▶ _RECORDS SHOWN_:

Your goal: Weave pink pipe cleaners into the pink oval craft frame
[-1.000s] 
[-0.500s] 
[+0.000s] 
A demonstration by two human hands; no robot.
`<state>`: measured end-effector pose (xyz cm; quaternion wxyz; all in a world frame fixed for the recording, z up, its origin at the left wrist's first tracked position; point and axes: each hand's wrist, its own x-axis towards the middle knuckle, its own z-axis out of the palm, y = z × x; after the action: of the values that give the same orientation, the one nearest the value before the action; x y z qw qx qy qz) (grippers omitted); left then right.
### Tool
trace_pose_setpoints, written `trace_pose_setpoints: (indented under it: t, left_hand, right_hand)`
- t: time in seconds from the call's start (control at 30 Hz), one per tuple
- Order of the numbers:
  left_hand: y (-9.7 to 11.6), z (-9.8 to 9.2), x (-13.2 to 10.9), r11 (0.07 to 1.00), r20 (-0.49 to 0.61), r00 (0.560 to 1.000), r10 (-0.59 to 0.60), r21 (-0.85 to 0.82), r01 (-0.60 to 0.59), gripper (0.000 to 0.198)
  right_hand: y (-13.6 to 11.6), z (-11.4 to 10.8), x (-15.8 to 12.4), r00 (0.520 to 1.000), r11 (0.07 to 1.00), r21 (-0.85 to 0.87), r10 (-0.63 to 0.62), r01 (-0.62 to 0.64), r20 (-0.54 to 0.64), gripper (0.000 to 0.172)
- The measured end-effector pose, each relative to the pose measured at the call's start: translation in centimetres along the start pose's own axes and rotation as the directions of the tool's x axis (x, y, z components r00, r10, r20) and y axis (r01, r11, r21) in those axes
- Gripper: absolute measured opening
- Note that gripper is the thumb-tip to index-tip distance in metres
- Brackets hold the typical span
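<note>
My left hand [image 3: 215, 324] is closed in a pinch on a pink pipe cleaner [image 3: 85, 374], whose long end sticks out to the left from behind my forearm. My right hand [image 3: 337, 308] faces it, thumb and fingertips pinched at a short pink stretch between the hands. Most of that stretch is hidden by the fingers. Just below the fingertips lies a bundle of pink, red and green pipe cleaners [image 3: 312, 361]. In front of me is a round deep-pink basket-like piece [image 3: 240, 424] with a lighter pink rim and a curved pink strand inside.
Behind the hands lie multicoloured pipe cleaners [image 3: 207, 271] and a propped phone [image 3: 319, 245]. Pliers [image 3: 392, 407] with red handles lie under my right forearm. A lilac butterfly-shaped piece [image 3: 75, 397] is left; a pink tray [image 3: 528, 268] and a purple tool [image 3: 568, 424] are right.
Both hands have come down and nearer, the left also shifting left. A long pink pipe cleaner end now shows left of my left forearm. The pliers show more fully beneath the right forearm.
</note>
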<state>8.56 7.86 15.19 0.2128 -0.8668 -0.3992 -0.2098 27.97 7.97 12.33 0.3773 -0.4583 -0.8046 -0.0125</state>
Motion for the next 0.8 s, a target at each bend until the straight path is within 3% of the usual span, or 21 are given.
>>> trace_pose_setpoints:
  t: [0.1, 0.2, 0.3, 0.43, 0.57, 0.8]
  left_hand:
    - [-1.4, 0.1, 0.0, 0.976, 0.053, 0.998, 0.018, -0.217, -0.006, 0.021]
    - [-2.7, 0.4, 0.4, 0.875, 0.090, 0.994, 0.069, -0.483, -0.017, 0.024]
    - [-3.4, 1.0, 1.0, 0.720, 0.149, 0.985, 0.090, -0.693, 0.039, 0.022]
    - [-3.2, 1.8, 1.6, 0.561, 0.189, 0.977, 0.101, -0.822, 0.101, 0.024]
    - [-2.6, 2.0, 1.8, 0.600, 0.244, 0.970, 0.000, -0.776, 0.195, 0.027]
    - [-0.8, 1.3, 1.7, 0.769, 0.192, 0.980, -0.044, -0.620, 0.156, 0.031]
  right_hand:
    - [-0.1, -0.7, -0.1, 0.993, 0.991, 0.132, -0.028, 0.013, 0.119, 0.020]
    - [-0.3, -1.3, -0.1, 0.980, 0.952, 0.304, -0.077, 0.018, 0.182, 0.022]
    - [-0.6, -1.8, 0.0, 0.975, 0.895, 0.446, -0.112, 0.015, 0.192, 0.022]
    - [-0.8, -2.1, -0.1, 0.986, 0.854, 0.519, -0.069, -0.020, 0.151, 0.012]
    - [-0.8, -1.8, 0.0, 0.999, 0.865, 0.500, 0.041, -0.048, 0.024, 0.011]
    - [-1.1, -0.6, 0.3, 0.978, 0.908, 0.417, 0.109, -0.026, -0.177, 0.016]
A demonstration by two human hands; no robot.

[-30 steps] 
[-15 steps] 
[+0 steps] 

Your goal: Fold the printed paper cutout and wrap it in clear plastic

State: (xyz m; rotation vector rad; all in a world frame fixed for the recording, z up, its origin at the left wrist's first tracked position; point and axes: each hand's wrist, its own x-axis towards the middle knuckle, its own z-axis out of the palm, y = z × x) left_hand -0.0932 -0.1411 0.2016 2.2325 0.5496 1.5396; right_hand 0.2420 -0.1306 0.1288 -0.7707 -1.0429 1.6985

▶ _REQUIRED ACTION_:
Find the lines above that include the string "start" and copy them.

▶ _EXERCISE RESULT_:
- t: time in seconds from the call's start (control at 30 Hz), one per tuple
- The measured end-effector pose, each relative to the pose measured at the call's start: translation in centimetres along the start pose's own axes and rotation as the directions of the tool's x axis (x, y, z components r00, r10, r20) and y axis (r01, r11, r21) in those axes

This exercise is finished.